What is being asked:
Return the data that follows, keeping every word and mark unchanged.
*** Opening of Raw data ***
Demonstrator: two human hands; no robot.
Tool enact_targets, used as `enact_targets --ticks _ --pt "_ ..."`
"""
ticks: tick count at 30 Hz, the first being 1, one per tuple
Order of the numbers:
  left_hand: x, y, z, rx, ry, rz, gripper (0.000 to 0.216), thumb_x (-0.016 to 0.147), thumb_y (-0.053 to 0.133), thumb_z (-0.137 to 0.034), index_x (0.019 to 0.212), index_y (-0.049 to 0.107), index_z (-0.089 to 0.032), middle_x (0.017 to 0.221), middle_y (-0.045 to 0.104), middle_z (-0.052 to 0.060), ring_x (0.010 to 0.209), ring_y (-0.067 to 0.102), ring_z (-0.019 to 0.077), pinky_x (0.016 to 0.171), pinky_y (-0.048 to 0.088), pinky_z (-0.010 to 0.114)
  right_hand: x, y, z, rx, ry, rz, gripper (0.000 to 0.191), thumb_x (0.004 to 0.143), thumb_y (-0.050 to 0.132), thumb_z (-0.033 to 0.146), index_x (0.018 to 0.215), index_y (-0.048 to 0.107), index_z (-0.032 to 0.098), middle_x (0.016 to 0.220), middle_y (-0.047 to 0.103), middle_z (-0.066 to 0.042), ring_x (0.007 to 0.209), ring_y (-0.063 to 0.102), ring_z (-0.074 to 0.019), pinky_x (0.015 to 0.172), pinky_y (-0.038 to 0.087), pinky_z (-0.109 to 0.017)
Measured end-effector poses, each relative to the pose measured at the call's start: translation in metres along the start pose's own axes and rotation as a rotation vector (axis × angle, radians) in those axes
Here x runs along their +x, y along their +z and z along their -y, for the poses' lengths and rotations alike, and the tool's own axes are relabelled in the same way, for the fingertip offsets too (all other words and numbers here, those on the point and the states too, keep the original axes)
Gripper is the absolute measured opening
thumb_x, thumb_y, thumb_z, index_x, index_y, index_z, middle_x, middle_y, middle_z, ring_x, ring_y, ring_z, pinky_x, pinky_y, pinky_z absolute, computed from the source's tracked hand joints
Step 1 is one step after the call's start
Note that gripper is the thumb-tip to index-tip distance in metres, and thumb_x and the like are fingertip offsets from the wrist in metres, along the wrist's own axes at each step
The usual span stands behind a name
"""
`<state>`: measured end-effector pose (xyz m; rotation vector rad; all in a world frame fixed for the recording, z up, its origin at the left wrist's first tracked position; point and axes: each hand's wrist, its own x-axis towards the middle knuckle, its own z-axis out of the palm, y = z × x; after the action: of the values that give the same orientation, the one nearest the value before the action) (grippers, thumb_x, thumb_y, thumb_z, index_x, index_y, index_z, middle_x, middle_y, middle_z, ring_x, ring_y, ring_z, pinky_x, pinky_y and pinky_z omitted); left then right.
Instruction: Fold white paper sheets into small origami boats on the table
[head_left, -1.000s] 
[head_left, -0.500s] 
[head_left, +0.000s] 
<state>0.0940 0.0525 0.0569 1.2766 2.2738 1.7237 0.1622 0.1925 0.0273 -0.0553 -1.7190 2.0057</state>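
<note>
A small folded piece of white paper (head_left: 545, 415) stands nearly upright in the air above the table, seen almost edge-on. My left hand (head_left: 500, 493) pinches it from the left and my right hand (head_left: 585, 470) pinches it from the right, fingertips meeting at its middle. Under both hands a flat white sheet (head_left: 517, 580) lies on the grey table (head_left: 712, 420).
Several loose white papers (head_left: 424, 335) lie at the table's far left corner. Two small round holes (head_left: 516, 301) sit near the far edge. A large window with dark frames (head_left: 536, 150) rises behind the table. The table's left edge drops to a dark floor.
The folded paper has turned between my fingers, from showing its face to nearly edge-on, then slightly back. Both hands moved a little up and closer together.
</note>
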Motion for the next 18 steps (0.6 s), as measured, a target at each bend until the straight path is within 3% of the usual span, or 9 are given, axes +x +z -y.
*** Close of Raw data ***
Answer for this exercise:
Demonstrator: two human hands; no robot.
Tool enact_targets, used as `enact_targets --ticks _ --pt "_ ..."`
"""
ticks: tick count at 30 Hz, the first being 1, one per tuple
Order of the numbers:
  left_hand: x, y, z, rx, ry, rz, gripper (0.000 to 0.216), thumb_x (-0.016 to 0.147), thumb_y (-0.053 to 0.133), thumb_z (-0.137 to 0.034), index_x (0.019 to 0.212), index_y (-0.049 to 0.107), index_z (-0.089 to 0.032), middle_x (0.017 to 0.221), middle_y (-0.045 to 0.104), middle_z (-0.052 to 0.060), ring_x (0.010 to 0.209), ring_y (-0.067 to 0.102), ring_z (-0.019 to 0.077), pinky_x (0.016 to 0.171), pinky_y (-0.048 to 0.088), pinky_z (-0.010 to 0.114)
  right_hand: x, y, z, rx, ry, rz, gripper (0.000 to 0.191), thumb_x (0.004 to 0.143), thumb_y (-0.050 to 0.132), thumb_z (-0.033 to 0.146), index_x (0.018 to 0.215), index_y (-0.048 to 0.107), index_z (-0.032 to 0.098), middle_x (0.016 to 0.220), middle_y (-0.047 to 0.103), middle_z (-0.066 to 0.042), ring_x (0.007 to 0.209), ring_y (-0.063 to 0.102), ring_z (-0.074 to 0.019), pinky_x (0.015 to 0.172), pinky_y (-0.038 to 0.087), pinky_z (-0.109 to 0.017)
Measured end-effector poses, each relative to the pose measured at the call's start: translation in metres along the start pose's own axes and rotation as a rotation vector (axis × angle, radians) in those axes
Here x runs along their +x, y along their +z and z along their -y, for the poses' lengths and rotations alike, and the tool's own axes are relabelled in the same way, for the fingertip offsets too (all other words and numbers here, those on the point and the states too, keep the original axes)
Gripper is the absolute measured opening
thumb_x, thumb_y, thumb_z, index_x, index_y, index_z, middle_x, middle_y, middle_z, ring_x, ring_y, ring_z, pinky_x, pinky_y, pinky_z absolute, computed from the source's tracked hand joints
Step 1 is one step after the call's start
Note that gripper is the thumb-tip to index-tip distance in metres, and thumb_x and the like are fingertip offsets from the wrist in metres, along the wrist's own axes at each step
The usual span stands behind a name
"""
`<state>`: measured end-effector pose (xyz m; rotation vector rad; all in a world frame fixed for the recording, z up, its origin at the left wrist's first tracked position; point and axes: each hand's wrist, its own x-axis towards the middle knuckle, its own z-axis out of the palm, y = z × x; after the action: of the values that give the same orientation, the one nearest the value before the action) (grippers, thumb_x, thumb_y, thumb_z, index_x, index_y, index_z, middle_x, middle_y, middle_z, ring_x, ring_y, ring_z, pinky_x, pinky_y and pinky_z omitted); left then right.
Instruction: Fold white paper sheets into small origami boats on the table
[head_left, -1.000s] 
[head_left, -0.500s] 
[head_left, +0.000s] 
<state>0.0940 0.0525 0.0569 1.2766 2.2738 1.7237 0.1622 0.1925 0.0273 -0.0553 -1.7190 2.0057</state>
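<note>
A small folded piece of white paper (head_left: 545, 415) stands nearly upright in the air above the table, seen almost edge-on. My left hand (head_left: 500, 493) pinches it from the left and my right hand (head_left: 585, 470) pinches it from the right, fingertips meeting at its middle. Under both hands a flat white sheet (head_left: 517, 580) lies on the grey table (head_left: 712, 420).
Several loose white papers (head_left: 424, 335) lie at the table's far left corner. Two small round holes (head_left: 516, 301) sit near the far edge. A large window with dark frames (head_left: 536, 150) rises behind the table. The table's left edge drops to a dark floor.
The folded paper has turned between my fingers, from showing its face to nearly edge-on, then slightly back. Both hands moved a little up and closer together.
</note>
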Motion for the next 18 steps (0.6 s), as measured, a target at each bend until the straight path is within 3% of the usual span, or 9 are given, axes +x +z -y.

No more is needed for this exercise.